À Dak Lak, les Muong s’accrochent à leur rituel chanté ancestral, le Mo Muong, désormais inscrit au patrimoine culturel immatériel national. Une démarche est en cours pour son classement à l’UNESCO, face à une pratique menacée. Dans un village de Buôn Ma Thuôt, Quach Thi Hoa Phuong dispose avec soin un plateau d’offrandes. Ce geste ouvre une cérémonie de commémoration des ancêtres. Le thầy mo maître du rituel est accueilli avec respect. Il invoque les esprits des aïeux, les invite à partager le repas, puis les raccompagne par la prière. Ce rituel, hérité de Hoà Binh et transmis oralement depuis des générations, est au cœur de l’identité Muong.
Le Mo Muong, chant sacré et récité, intègre mythes fondateurs, légendes, épopées et cosmogonies. Chaque vers est une trace de mémoire collective, chaque cérémonie une leçon de transmission. Le thầy mo, dépositaire de ce savoir, intervient à chaque étape de la vie : naissance, mariage, funérailles, installation dans une nouvelle maison.
À Buôn Ma Thuôt, Bùi Van Minh, thầy mo reconnu, évoque la diversité régionale du Mo : « À Muong Bi, Muong Vang ou Muong Thàng, les paroles varient selon les fêtes : Nouvel An, fin de récolte, mariage. Chaque moment a son propre langage. » Aujourd’hui, la communauté Muong de Dak Lak compte environ 16.000 personnes réparties entre les districts d’Ea Kar, Krông Nang, Ea H’leo, Krông Bông et Buôn Ma Thuôt. Mais seuls six maîtres maîtrisent encore l’ensemble du répertoire. Pour Bùi Van Thành, au micro du CVN, la reconnaissance de l’État en février 2024 marque un tournant : « C’est une fierté. Cette reconnaissance valorise des années de rituels, de prières, de transmission. Elle montre que notre culture compte. »
Le Mo Muong est aujourd’hui présent dans sept provinces vietnamiennes. À Dak Lak, les autorités, en partenariat avec l’Institut national de musicologie, s’activent depuis 2022 à documenter les rituels, filmer, enregistrer, inventorier les pratiques. Une démarche est en cours pour inscrire le Mo Muong au patrimoine mondial nécessitant une sauvegarde urgente. « Notre priorité est de conserver les formes les plus authentiques du Mo. Nous réalisons les enregistrements, l’Institut se charge du montage et du dossier pour l’UNESCO », explique Pham Minh Huong, directrice de l’Institut.

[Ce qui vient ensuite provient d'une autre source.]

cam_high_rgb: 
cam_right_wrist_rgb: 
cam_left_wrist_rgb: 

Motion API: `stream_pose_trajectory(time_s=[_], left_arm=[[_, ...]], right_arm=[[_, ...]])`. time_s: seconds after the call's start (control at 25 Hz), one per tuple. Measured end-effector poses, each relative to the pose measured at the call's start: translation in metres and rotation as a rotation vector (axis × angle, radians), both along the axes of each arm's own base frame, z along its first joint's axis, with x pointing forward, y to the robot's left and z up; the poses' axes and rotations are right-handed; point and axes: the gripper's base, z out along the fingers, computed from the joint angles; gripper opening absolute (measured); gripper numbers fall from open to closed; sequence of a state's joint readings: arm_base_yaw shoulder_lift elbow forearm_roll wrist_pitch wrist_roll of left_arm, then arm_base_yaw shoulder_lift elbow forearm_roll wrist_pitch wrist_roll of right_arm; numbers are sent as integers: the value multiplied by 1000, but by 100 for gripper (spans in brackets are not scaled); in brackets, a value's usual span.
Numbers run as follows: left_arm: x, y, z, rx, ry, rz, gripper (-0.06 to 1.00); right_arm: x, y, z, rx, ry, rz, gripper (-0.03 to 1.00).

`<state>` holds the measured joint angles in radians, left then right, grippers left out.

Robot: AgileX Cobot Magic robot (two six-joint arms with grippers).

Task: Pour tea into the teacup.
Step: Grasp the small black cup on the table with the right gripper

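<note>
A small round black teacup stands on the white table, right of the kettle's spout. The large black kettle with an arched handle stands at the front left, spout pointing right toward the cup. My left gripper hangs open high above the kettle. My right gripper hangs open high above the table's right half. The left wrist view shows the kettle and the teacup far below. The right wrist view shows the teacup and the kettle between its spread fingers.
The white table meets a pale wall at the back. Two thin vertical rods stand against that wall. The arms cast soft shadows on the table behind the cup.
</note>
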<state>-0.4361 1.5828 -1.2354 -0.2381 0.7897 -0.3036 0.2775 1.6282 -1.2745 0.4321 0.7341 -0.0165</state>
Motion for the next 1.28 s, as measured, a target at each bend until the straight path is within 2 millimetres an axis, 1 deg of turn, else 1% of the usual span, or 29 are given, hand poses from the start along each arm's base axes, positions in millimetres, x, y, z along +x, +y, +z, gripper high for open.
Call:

Face à l’érosion culturelle, cette initiative est un sursaut vital. Le Mo Muong ne se résume pas à un chant ancien. C’est une parole vivante, un lien sacré entre les générations, un acte de résistance contre l’oubli. En sauvegardant cette tradition, les Muong défendent bien plus qu’un rite : ils protègent une vision du monde.